Jadran Lazić


The great John Huston hired me in 1980 as one of the main actors in his movie "Escape to Victory". Along with this privilege, filming a majority of the movie in Budapest behind the famous "Iron Curtain" was a pure bonus, since back then only a few people knew my face so between the shoots I had a chance for leisurely strolls throughout the City. However, almost immediately as I stepped out of the hotel, a kid ambushed me on the street with a camera that politely said hi and started talking me into posing for him. He wasn't a typical paparazzo, on the contrary, he was not only polite, but also charming and funny, yet obviously unyielding. I had no choice but to say yes. Little did I know how that would be only my first encounter with Jadran Lazić.

-     Sylvester Stallone


In the short history of photography, the paparazzo has played the role of hunter combing through jungles full of nameless plants in a search for a four-leaf clover. As Walter Benjamin predicted long ago, he returns laden with game which is only of value to the trader. Developing this train of thought, Benjamin adds that "indeed the time seems not far off when there will be more illustrated papers than game and poultry shops." Take a hard look at how times have surpassed the prophetic writings of this hapless philosopher!


Fleeing from the banal fate of ending up as a local photographer in his homeland, Jadran Lazić joined the tribe of sensation hunters in Paris in the early 1970s. This is the story of a young man who made his way from anonymity to fame - one of the cruelest trajectories one can traverse in our time. But his eyes saw beyond his Minolta: while staring into the frivolity of the celebrity system and the sad fate of many a wannabe star, he meticulously built protective walls around his decency. That is why his book functions as a counterpoint - a result of the collision between photographs and words, between images of sensation and the truth behind them, between glittering appearances and the anxiety within.


In the service of the major agencies competing in an industry that offers a special experience to consumers around the world, the paparazzo turns the public into the private, so tabloid readers can enjoy watching their idols wriggling in the trap of ritualized everyday life. The paparazzo was the one who revealed to Canadian citizens the sinful inclinations of Canada's First Lady, the one who photographed the most famous American widow during her nocturnal adventures. It was the paparazzo, again, who caught the irresistible Marlon Brando with his potbelly, staggeringly drunk... So what? It's hard to tell. These are all the pieces that make up the mosaic of our world.


One might say, with the swagger typical of this profession, that the paparazzo is a sort of a hero of democracy, who debunks popular myths and sends celebrities into panic for the pleasure of the faceless masses. In the extraordinary he finds the banal; in the familiar, he searches for the unknown; in the sublime, he seeks the despicable. Then the big magazines publish his work to illustrate their perpetual "after all, we're all human" philosophy.
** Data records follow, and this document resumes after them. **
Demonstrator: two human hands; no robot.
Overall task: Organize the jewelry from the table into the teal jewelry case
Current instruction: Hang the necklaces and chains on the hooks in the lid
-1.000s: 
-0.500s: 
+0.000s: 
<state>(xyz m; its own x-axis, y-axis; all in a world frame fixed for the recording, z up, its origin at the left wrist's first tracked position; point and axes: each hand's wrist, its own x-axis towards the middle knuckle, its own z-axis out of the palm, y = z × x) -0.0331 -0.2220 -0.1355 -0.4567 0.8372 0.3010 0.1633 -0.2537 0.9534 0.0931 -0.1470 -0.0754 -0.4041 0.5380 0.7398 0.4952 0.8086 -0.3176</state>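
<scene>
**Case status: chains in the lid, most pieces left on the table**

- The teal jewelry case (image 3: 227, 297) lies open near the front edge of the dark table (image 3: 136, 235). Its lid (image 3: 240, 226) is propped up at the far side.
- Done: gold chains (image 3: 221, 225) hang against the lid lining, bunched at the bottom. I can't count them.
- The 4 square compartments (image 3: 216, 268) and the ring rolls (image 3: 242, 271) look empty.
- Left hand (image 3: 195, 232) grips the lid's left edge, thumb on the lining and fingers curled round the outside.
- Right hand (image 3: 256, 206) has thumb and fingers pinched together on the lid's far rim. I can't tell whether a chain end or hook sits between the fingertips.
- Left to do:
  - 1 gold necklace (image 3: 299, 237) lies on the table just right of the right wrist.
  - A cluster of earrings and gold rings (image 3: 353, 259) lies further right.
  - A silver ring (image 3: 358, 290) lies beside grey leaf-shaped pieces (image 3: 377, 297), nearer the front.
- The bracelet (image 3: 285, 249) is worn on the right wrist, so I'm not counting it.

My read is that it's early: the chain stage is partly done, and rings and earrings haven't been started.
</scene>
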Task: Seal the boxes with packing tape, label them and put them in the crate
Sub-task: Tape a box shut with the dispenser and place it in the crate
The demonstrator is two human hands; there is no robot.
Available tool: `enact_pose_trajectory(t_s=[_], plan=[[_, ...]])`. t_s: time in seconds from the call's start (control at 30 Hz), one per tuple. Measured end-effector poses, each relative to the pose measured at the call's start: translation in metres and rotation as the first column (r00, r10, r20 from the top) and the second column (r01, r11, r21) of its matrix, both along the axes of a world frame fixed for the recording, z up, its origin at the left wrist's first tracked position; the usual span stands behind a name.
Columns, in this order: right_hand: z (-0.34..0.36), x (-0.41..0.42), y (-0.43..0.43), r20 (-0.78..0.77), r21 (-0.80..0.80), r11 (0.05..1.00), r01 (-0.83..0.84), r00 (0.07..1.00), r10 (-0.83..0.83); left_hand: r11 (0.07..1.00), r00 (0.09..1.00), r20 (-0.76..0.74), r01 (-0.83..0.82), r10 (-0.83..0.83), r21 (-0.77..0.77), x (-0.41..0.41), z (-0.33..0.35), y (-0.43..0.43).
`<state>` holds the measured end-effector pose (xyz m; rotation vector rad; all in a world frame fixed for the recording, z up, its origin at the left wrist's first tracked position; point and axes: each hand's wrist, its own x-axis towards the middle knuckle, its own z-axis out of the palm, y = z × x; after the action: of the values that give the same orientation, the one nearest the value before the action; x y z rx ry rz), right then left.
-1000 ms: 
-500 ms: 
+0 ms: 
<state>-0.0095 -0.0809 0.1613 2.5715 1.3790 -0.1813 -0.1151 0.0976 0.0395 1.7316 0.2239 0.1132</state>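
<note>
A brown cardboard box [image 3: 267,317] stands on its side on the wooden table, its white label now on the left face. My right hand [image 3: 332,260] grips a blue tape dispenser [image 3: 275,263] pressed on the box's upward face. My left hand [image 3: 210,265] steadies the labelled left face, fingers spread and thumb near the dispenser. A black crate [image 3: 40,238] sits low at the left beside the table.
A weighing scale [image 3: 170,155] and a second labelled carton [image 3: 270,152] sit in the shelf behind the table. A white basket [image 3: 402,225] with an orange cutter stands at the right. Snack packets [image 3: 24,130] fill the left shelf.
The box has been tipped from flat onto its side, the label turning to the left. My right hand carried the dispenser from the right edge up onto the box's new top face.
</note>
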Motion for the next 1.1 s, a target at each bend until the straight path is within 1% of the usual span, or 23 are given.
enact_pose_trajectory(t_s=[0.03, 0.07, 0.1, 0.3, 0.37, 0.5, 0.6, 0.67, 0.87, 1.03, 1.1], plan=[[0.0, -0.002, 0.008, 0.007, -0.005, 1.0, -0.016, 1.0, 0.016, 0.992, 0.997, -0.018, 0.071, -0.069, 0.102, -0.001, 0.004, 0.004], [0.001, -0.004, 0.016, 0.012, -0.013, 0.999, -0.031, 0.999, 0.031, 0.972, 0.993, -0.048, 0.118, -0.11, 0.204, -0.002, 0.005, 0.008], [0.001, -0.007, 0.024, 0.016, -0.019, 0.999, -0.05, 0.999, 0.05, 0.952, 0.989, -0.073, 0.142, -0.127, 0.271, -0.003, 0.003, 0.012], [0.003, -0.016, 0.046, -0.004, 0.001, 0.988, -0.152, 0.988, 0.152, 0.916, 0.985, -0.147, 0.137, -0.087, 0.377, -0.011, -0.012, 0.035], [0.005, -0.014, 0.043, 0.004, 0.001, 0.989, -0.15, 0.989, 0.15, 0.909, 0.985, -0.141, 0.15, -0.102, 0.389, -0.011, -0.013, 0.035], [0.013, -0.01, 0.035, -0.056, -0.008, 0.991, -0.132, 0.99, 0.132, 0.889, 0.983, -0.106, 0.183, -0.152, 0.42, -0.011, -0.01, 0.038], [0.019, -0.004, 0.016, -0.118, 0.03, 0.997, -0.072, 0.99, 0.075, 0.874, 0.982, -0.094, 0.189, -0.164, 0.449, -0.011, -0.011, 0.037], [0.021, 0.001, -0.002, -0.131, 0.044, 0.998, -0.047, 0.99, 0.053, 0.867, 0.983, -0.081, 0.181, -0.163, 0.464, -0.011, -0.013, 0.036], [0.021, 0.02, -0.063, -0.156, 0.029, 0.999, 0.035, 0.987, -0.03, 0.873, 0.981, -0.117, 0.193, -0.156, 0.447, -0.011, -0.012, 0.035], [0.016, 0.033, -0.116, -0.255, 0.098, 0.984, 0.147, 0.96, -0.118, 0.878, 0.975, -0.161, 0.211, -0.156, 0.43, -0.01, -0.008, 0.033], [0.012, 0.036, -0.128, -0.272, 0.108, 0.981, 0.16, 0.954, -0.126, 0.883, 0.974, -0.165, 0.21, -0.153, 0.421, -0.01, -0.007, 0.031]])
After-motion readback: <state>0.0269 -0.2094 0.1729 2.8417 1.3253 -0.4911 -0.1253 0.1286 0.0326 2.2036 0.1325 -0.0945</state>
Jadran Lazić sees the paparazzo's fate as merely part of his journey and coming of age. He weaves an intimate story with the man or woman he's photographing - a story that ends with a moral catharsis of sorts: now that I've been through the paparazzo experience, I am more complete as a man. Jadran Lazić discloses with disarming spontaneity the truth about himself, about a calling and a world that, until now, we didn't know.